If AT&T were trying to monopolize or duopolize the wireless market as charged, would they not have been the entity that was actively seeking out a T-Mobile acquisition?

  • As the DOJ and FCC investigate the underlying rationale for this transaction, they will learn how problematic the Sprint-Nextel merger turned out to be, because the technologies were incompatible and created dramatically less integration efficiencies than anticipated.
  • Regulators will probably also better grasp T-Mobile’s decision process to do what was best for its customers and shareholders.
    • In other words, combining with AT&T would provide T-Mobile customers with a much more competitive 4G infrastructure better and faster than T-Mobile could generate solo, or a T-Mobile-Sprint combination could generate together.

III.   The Relevant Market Dynamism

Both the DOJ and FCC will want to be assured that competition will remain dynamic post-transaction.

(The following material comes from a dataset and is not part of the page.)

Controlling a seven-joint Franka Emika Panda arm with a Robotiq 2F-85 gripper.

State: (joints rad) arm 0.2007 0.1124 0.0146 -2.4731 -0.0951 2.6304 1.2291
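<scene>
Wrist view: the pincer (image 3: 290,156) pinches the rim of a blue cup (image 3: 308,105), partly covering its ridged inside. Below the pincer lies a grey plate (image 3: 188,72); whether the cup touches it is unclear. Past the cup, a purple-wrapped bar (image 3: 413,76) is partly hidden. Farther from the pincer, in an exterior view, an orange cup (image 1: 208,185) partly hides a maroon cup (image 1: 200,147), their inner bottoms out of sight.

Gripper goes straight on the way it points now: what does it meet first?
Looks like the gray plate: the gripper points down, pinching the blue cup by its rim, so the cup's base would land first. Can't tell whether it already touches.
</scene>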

An important dimension of a competitive market is whether or not it enjoys “maverick” competitive behavior that does not try and just mimic the market leaders.

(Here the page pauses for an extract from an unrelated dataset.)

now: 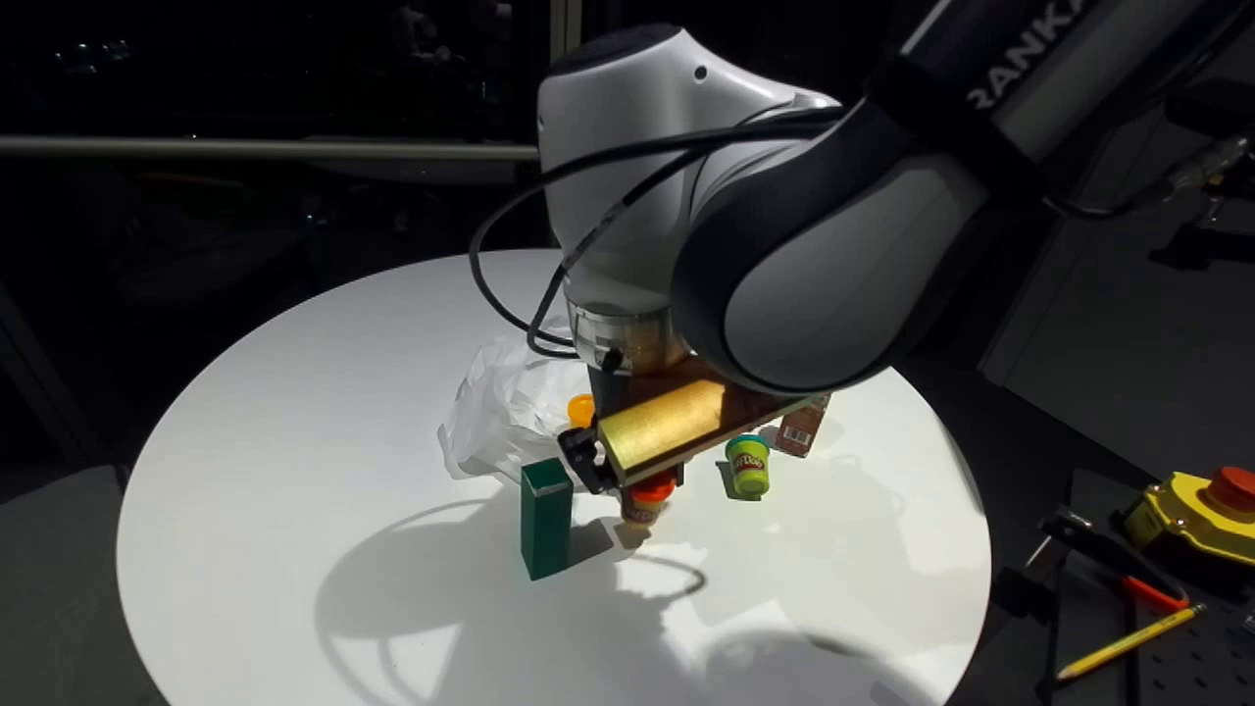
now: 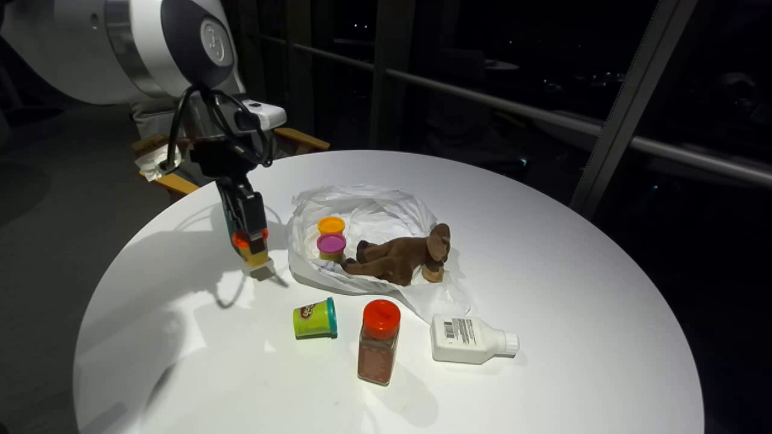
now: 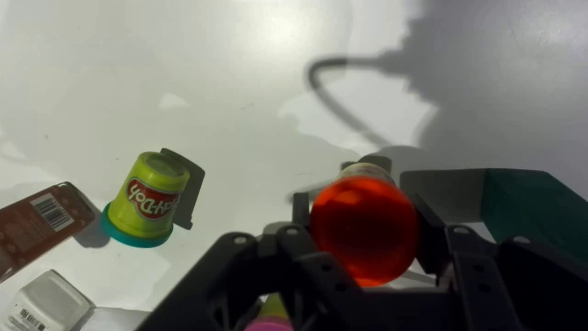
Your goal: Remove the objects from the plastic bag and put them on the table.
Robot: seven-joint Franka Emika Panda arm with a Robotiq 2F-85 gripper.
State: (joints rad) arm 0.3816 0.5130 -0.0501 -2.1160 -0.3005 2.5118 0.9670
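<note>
Surface: A large, round white top, crossed by dark shadows. Off to its side, in an exterior view, are a yellow box with a red button and a pencil.

Robot arm: White and dark, reaching over the surface and bent downward.

Plastic bag: Crinkled, translucent white, spread open. Within its rim sit an orange-lidded tub and, just beside it, a purple-lidded tub. A brown stuffed animal lies across it, head at the rim. In an exterior view the arm covers part of the bag.

Hand: Black, pointing down near the bag, its fingers clamped on a red-lidded tub.

Green box: Upright, just beside the hand.

White bottle: On its side, near the bag's edge; I cannot tell if they touch.

Red-capped bottle: Upright, brownish, between the white bottle and a green tub.

Green tub: On its side, teal lid toward the red-capped bottle.

Red-lidded tub: Roughly upright in the hand, between the green box and the green tub; whether its base touches the surface is unclear.
</note>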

  • Sprint-Clearwire, with ~50m subscribers and ~16.5% subscriber share, is a quintessential “maverick competitor.”
    • Sprint constantly needles AT&T and Verizon in national marketing campaigns that they offer true “unlimited” usage and lower prices.
    • Sprint has invested more heavily in WiMax technology than anyone in the world via its ClearWire functional subsidiary.
    • Just recently, Sprint became the first to integrate its network offerings with Google Voice’s applications.
    • Sprint is also the most likely partner with LightSquared, the “maverick” market entrant that envisions an “open” wholesale network alternative. (The FCC helped LightSquared proceed to market with a special waiver of normal policy and procedure in order to promote this “maverick” market dynamism.)

Another important dimension of a competitive market is how significant the reseller market is.

  • The impressive success of Tracfone, Virgin, Boost, Apple, Walmart and Best Buy prove it to be a vibrant competitive segment helping the whole ecosystem, and none of those MVNOs are likely to be negatively affected by this transaction.

Yet another important dimension of a competitive market is how innovative and diverse the offering is.

  • As regulators examine the market they will discover vibrant innovation in technology, pricing plans/models, handsets, Apps, products and services.

IV. Conclusion

When the DOJ and FCC do their own investigation, regulators will discover overwhelming evidence of vibrant competition in wireless that will not be substantially lessened by the AT&T-T-Mobile transaction.

  • The facts and the investigation will prove opponents charges of monopolization and/or duopolization do not square with the evidence or facts.
    • Core prices are falling; there is robust competitive entry; many are investing billions in infrastructure and differentiated networks, products, and services; and broad innovation is evident throughout the ecosystem.

The most plausible explanation for opponents’ over-the-top charges that the transaction will lead to monopolization and duopolization of the market in wireless — is politics.

  • Opportunistically, FreePress and its pro-regulation allies have found a process to ambush/exploit to try and discredit U.S. competition policy, demonize free markets, and justify new FCC regulation like net neutrality, special access etc.

If regulators decisions on this transaction are data-driven, fact-based, fair, and bound by law and legal-precedent, this transaction should have no difficulty ultimately getting approved.